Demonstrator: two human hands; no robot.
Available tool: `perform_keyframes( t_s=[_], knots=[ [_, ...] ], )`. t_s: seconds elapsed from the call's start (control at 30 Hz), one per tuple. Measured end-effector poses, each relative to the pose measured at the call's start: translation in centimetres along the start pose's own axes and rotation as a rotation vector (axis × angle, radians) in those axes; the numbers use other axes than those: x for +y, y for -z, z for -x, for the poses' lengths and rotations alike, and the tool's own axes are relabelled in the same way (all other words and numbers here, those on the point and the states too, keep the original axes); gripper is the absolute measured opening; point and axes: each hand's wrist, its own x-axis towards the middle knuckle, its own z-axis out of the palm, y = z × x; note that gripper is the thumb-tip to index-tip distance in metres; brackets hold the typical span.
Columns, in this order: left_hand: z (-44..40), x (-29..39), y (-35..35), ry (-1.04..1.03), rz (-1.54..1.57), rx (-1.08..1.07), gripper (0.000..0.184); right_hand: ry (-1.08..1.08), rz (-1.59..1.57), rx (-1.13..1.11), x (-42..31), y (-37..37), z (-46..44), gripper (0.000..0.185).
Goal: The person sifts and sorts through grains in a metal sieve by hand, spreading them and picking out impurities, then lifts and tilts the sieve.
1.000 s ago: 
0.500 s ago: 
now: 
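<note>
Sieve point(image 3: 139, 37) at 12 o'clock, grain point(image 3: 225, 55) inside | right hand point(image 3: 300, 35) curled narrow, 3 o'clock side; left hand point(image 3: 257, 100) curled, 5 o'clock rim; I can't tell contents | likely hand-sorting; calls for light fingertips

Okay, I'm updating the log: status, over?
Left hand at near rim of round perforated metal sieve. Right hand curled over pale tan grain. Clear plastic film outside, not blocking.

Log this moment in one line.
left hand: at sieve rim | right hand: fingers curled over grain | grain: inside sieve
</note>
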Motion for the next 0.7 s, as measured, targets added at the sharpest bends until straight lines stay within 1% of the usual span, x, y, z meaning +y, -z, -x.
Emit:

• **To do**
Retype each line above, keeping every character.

• **Exercise answer**
Demonstrator: two human hands; no robot.
Available tool: `perform_keyframes( t_s=[_], knots=[ [_, ...] ], )`. t_s: seconds elapsed from the call's start (control at 30 Hz), one per tuple. Measured end-effector poses, each relative to the pose measured at the call's start: translation in centimetres along the start pose's own axes and rotation as a rotation vector (axis × angle, radians) in those axes; the numbers use other axes than those: x for +y, y for -z, z for -x, for the poses' lengths and rotations alike, and the tool's own axes are relabelled in the same way (all other words and numbers here, those on the point and the states too, keep the original axes); gripper is the absolute measured opening; point and axes: each hand's wrist, its own x-axis towards the middle knuckle, its own z-axis out of the palm, y = z × x; note that gripper is the thumb-tip to index-tip distance in metres; brackets hold the typical span.
Columns, in this order: left_hand: z (-44..40), x (-29..39), y (-35..35), ry (-1.04..1.03), rz (-1.54..1.57), rx (-1.08..1.07), gripper (0.000..0.184); right_hand: ry (-1.08..1.08), rz (-1.59..1.57), rx (-1.13..1.11), x (-42..31), y (-37..37), z (-46..44), gripper (0.000..0.185).
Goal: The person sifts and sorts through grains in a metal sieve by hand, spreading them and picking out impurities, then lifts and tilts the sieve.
1.000 s ago: 
0.500 s ago: 
now: 
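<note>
Sieve point(image 3: 139, 37) at 12 o'clock, grain point(image 3: 225, 55) inside | right hand point(image 3: 300, 35) curled narrow, 3 o'clock side; left hand point(image 3: 257, 100) curled, 5 o'clock rim; I can't tell contents | likely hand-sorting; calls for light fingertips

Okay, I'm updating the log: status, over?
Left hand at near rim of round perforated metal sieve. Right hand curled over pale tan grain. Clear plastic film outside, not blocking.

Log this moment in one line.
left hand: at sieve rim | right hand: fingers curled over grain | grain: inside sieve
</note>
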Motion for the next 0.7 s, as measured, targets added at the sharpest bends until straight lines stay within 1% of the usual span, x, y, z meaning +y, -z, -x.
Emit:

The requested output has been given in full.